▶ **TASK BRIEF**
For the listing below, print exactly the lines from the line with "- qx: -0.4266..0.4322" to the line with "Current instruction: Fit", both included, and nothing beyond them.

▶ **DATA PROVIDED**
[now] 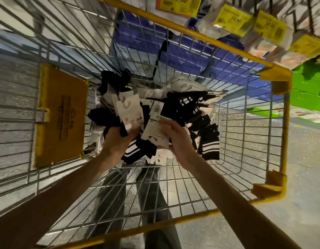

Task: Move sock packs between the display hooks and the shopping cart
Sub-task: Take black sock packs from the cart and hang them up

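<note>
Your two bare forearms reach down into the cart (285, 123), over its near yellow rim. Your left hand (117, 139) has its fingers curled round a white-card pack (127, 110): a pale header card with a hook cut-out and red print, with black socks striped white hanging below your palm. Your right hand (175, 139) grips a barcode pack (155, 128), thumb on top of its white card and fingers wrapped underneath. The two packs touch each other between your hands, just above the pile (191, 105).

The pile lies on the cart floor, a tangle of black socks with white stripes, white socks and loose cards. You cannot count the packs in it, since they overlap and blur together. How many pairs each held pack contains is hidden too.

A yellow plate (62, 114) sits on the cart's left wall, its print too faint to read. Beyond the far wall are blue boxes (182, 51), blurred. Above them hang one orange tag (179, 4) and at least three yellow tags (232, 20), with hanging packs cut off at the top edge.
</note>
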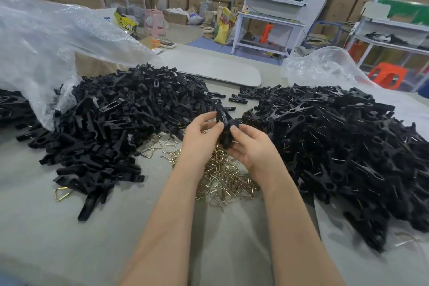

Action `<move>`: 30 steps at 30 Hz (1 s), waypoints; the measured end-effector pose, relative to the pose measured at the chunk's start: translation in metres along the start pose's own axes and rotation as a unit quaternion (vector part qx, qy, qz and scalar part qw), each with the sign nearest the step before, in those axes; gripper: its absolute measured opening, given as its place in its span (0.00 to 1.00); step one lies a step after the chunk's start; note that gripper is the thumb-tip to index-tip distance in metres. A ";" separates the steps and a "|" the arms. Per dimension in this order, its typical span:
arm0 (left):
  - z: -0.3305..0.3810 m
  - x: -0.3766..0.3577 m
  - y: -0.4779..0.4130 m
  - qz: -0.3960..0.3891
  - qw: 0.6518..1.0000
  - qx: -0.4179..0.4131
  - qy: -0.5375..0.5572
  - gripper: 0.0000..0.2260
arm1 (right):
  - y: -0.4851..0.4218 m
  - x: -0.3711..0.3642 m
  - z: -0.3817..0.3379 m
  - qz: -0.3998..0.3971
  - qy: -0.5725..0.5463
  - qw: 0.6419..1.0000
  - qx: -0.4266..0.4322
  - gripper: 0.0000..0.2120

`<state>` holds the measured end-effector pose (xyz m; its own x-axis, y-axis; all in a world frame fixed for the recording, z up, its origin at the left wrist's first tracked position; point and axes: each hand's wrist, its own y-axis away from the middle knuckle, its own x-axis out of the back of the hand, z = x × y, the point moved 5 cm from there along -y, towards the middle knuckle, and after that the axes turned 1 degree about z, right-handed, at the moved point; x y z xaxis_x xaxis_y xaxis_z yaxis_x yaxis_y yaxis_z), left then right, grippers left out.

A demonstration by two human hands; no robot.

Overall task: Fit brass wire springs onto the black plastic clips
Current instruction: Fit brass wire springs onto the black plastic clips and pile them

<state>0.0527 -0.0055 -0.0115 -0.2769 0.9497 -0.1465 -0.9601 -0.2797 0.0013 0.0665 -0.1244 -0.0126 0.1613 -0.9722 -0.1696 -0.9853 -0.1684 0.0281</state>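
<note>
One black clip point(224, 127) stands nearly upright between both hands, just above the far edge of the brass spring pile point(222, 176). The left hand point(202, 137) pinches the clip's upper part with thumb and curled fingers. The right hand point(251, 146) grips the lower part, fingers curled under it. Whether a spring sits on this clip cannot be told. Left of the spring pile lies a heap of bare clip parts point(120, 118), and right of it a larger heap of clips with wire showing point(336, 141), all on the grey table point(46, 227). A clear plastic bag point(46, 42) lies far left of the pile.
</note>
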 end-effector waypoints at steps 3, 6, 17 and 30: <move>-0.003 0.000 -0.001 -0.001 1.000 0.014 0.006 0.06 | 0.001 0.000 0.001 0.001 0.011 1.000 -0.001 0.07; -0.003 0.003 -0.002 0.026 1.000 0.006 0.002 0.06 | 0.003 0.001 0.000 0.015 0.038 0.999 0.016 0.09; 0.020 0.036 0.005 0.262 0.932 -0.110 -0.226 0.17 | 0.002 0.005 -0.006 -0.003 0.100 0.994 0.048 0.05; 0.007 -0.002 0.005 -0.027 0.985 -0.055 -0.159 0.07 | 0.002 0.015 -0.011 0.088 0.118 0.984 0.096 0.05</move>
<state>0.0483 -0.0083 -0.0043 -0.2416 0.9546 0.1743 -0.9682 -0.2253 -0.1084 0.0675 -0.1409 -0.0046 -0.0267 -0.9981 0.0550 -0.9879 0.0179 -0.1540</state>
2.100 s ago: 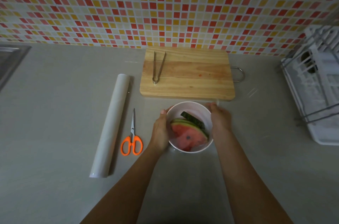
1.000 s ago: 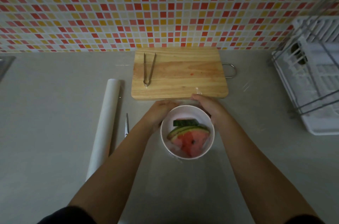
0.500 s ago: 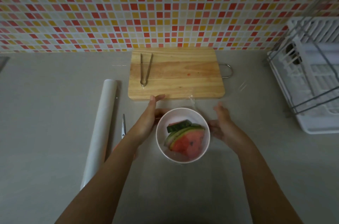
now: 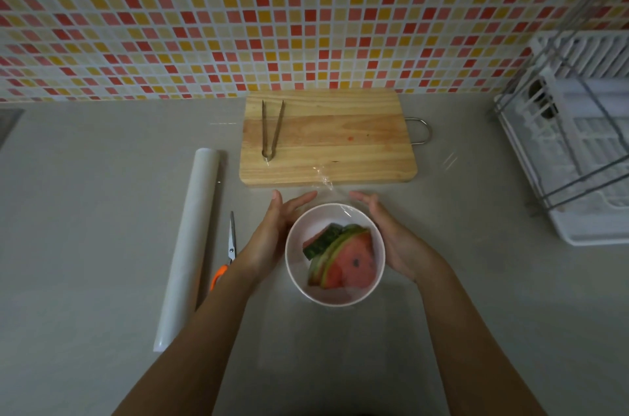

▶ **SOLUTION TO THIS PROBLEM**
  - qx: -0.4266..0.4322
  - gripper: 0.0000..0.2120

`<state>` holds the measured end-effector pose (xyz m; its own x-axis, y-axis; all in a world frame fixed for the recording, z up, its origin at the left wrist's first tracked position; point and axes: each hand's wrist, its own y-axis away from the middle knuckle, its own x-axis out of the back of the hand, z = x × y, the point moved 5 cm from there along -y, towards the middle knuckle, and after that the axes turned 1 degree about z, right-handed, at the moved point; x y z xaxis_x xaxis_y xaxis_z yaxis_x yaxis_y yaxis_z), left then right, grippers left out.

A demonstration by two human hands; no robot.

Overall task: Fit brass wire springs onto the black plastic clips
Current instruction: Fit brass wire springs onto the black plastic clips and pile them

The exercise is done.